### ABOUT THIS EXERCISE
Transcribe every entry exactly, with nothing added or left out.
★ ★ ★ ★ ★ ★ ★
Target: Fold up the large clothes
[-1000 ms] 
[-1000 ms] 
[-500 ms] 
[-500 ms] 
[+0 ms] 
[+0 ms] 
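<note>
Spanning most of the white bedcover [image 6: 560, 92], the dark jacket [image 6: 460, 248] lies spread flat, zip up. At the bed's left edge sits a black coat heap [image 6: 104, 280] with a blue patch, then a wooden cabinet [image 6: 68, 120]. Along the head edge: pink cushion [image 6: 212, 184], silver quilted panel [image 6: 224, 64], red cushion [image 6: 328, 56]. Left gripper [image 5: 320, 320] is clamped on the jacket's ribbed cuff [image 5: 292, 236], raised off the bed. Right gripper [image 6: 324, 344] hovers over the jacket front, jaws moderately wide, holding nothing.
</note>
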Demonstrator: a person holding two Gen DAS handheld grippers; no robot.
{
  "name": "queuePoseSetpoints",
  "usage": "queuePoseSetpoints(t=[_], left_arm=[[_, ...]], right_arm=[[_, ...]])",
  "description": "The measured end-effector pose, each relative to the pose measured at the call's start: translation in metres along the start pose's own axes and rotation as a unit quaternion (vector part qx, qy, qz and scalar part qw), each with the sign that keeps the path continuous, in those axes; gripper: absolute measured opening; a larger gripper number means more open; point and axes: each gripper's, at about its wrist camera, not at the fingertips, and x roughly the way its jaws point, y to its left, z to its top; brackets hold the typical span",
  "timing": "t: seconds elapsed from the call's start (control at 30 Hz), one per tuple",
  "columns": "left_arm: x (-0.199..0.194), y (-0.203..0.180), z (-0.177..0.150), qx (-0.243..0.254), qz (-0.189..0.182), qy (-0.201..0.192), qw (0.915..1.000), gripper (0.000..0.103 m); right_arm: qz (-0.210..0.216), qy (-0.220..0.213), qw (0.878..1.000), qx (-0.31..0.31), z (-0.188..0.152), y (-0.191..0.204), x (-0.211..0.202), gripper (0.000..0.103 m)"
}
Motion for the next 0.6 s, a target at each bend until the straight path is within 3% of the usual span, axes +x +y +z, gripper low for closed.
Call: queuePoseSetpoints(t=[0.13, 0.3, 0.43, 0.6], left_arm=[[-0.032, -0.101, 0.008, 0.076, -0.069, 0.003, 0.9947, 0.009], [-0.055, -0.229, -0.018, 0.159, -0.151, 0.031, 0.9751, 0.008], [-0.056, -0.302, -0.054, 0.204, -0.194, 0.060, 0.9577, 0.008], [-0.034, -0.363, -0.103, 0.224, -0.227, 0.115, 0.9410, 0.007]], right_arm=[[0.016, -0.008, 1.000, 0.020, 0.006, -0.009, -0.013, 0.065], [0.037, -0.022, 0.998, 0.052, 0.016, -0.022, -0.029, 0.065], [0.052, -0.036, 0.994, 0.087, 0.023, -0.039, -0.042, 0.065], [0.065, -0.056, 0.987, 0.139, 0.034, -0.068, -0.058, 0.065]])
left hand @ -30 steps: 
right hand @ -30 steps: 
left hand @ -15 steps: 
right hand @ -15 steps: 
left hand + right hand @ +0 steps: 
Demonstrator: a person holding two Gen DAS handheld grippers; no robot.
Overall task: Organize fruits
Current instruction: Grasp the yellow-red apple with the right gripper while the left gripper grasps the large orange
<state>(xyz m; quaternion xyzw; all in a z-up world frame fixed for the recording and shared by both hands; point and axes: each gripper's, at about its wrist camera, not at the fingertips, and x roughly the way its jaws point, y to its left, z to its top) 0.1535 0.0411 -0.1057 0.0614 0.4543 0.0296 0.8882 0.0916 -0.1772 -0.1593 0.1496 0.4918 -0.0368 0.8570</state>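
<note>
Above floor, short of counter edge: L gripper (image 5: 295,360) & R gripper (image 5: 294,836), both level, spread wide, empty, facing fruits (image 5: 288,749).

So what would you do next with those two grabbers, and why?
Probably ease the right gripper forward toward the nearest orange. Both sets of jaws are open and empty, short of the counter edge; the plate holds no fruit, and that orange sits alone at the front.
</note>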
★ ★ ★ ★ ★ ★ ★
### TASK RESPONSE
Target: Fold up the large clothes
[-1000 ms] 
[-1000 ms] 
[-500 ms] 
[-500 ms] 
[+0 ms] 
[+0 ms] 
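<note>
Spanning most of the white bedcover [image 6: 560, 92], the dark jacket [image 6: 460, 248] lies spread flat, zip up. At the bed's left edge sits a black coat heap [image 6: 104, 280] with a blue patch, then a wooden cabinet [image 6: 68, 120]. Along the head edge: pink cushion [image 6: 212, 184], silver quilted panel [image 6: 224, 64], red cushion [image 6: 328, 56]. Left gripper [image 5: 320, 320] is clamped on the jacket's ribbed cuff [image 5: 292, 236], raised off the bed. Right gripper [image 6: 324, 344] hovers over the jacket front, jaws moderately wide, holding nothing.
</note>
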Demonstrator: a person holding two Gen DAS handheld grippers; no robot.
{
  "name": "queuePoseSetpoints",
  "usage": "queuePoseSetpoints(t=[_], left_arm=[[_, ...]], right_arm=[[_, ...]])",
  "description": "The measured end-effector pose, each relative to the pose measured at the call's start: translation in metres along the start pose's own axes and rotation as a unit quaternion (vector part qx, qy, qz and scalar part qw), each with the sign that keeps the path continuous, in those axes; gripper: absolute measured opening; a larger gripper number means more open; point and axes: each gripper's, at about its wrist camera, not at the fingertips, and x roughly the way its jaws point, y to its left, z to its top; brackets hold the typical span",
  "timing": "t: seconds elapsed from the call's start (control at 30 Hz), one per tuple",
  "columns": "left_arm: x (-0.199..0.194), y (-0.203..0.180), z (-0.177..0.150), qx (-0.243..0.254), qz (-0.189..0.182), qy (-0.201..0.192), qw (0.915..1.000), gripper (0.000..0.103 m); right_arm: qz (-0.210..0.216), qy (-0.220..0.213), qw (0.878..1.000), qx (-0.31..0.31), z (-0.188..0.152), y (-0.191..0.204), x (-0.211..0.202), gripper (0.000..0.103 m)"
}
Motion for the next 0.6 s, a target at each bend until the straight path is within 3% of the usual span, axes +x +y +z, gripper low for closed.
Call: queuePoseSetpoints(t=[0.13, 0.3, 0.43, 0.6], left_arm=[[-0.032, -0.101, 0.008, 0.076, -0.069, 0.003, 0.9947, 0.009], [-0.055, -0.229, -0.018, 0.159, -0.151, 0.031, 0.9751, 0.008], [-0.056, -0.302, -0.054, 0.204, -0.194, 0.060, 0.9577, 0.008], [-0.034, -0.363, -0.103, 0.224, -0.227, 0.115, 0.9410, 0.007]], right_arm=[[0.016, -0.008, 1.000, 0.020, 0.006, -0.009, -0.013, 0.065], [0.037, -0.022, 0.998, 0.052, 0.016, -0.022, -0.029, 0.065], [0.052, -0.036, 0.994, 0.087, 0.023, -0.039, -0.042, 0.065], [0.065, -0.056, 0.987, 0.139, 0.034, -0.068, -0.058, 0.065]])
left hand @ -30 steps: 
right hand @ -30 steps: 
left hand @ -15 steps: 
right hand @ -15 steps: 
left hand + right hand @ +0 steps: 
Demonstrator: a person holding two Gen DAS handheld grippers; no robot.
Overall task: Organize fruits
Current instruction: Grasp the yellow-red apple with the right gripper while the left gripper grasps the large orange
<state>(xyz m; quaternion xyzw; all in a z-up world frame fixed for the recording and shared by both hands; point and axes: each gripper's, at about its wrist camera, not at the fingertips, and x roughly the way its jaws point, y to its left, z to its top) 0.1535 0.0411 -0.1057 0.0614 0.4543 0.0296 0.8882 0.0916 -0.1772 -0.1593 0.1496 0.4918 -0.0368 0.8570</state>
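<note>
Above floor, short of counter edge: L gripper (image 5: 295,360) & R gripper (image 5: 294,836), both level, spread wide, empty, facing fruits (image 5: 288,749).

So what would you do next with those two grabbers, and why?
Probably ease the right gripper forward toward the nearest orange. Both sets of jaws are open and empty, short of the counter edge; the plate holds no fruit, and that orange sits alone at the front.
</note>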

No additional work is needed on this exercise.